Foundations of Data Science (Blum et al 2020)

Chapter 3 notes

Author

Dan Killian

Published

March 1, 2026

3 Singular Value Decomposition (SVD)

3.1 Introduction

Many data sets can be represented as an \(n \times d\) matrix \(A\), where each of the \(n\) rows is a point in \(d\)-dimensional space. A recurring question in data analysis is: what low-dimensional structure best explains the data? The Singular Value Decomposition (SVD) answers this precisely.

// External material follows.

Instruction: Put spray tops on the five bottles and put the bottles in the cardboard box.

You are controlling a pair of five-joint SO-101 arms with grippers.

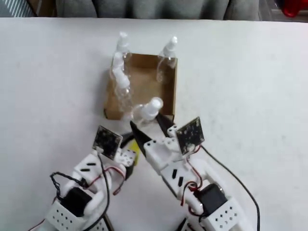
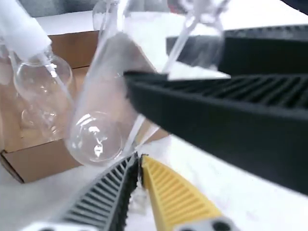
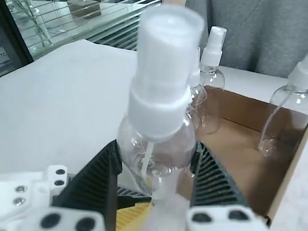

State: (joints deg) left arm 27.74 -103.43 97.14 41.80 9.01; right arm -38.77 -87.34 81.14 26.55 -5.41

SVD finds the best-fitting \(k\)-dimensional subspace through the origin for any \(k = 1, 2, 3, \ldots\) Here “best” has a specific meaning: the subspace that minimizes the sum of squared perpendicular distances from the data points to the subspace. By the Pythagorean theorem, this is equivalent to maximizing the sum of squared lengths of the projections of the data points onto the subspace. We will use the second formulation extensively because it is easier to work with algebraically.

For \(k = 1\), the best-fit subspace is a line through the origin. SVD finds the direction \(v_1\) that captures the most “content” in the data — the direction along which the data is most spread out. The second direction \(v_2\) (perpendicular to \(v_1\)) captures the next most content, and so on. A key result is that this greedy procedure actually finds the globally optimal subspace of every dimension, not just locally.

3.1.1 The Factorization

The SVD of an \(n \times d\) matrix \(A\) is the factorization

\[A = U D V^T\]

where:

  • \(V\) is \(d \times r\), with orthonormal columns \(v_1, \ldots, v_r\) — the right singular vectors, the best-fit directions
  • \(U\) is \(n \times r\), with orthonormal columns \(u_1, \ldots, u_r\) — the left singular vectors
  • \(D\) is \(r \times r\) diagonal with positive entries \(\sigma_1 \geq \sigma_2 \geq \cdots \geq \sigma_r > 0\) — the singular values

The rank \(r\) is the rank of \(A\). The singular values measure how much content lies in each direction: \(\sigma_i = |Av_i|\), the length of the projection of the data onto \(v_i\).

An equivalent representation is the sum of rank-one matrices:

\[A = \sum_{i=1}^r \sigma_i \, u_i v_i^T\]

Each term \(\sigma_i u_i v_i^T\) is a rank-one matrix capturing the component of \(A\) in the direction \(v_i\). Truncating this sum after \(k\) terms gives the best rank-\(k\) approximation to \(A\).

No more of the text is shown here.